Directions for this task: Once you have read the data below, set it all down again exactly.

[Recorded information Boundary: Start]

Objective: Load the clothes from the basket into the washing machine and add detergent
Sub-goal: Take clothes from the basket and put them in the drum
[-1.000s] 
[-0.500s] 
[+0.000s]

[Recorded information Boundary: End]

Written reply:
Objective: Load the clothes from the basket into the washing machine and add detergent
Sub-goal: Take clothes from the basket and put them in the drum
[-1.000s] 
[-0.500s] 
[+0.000s]

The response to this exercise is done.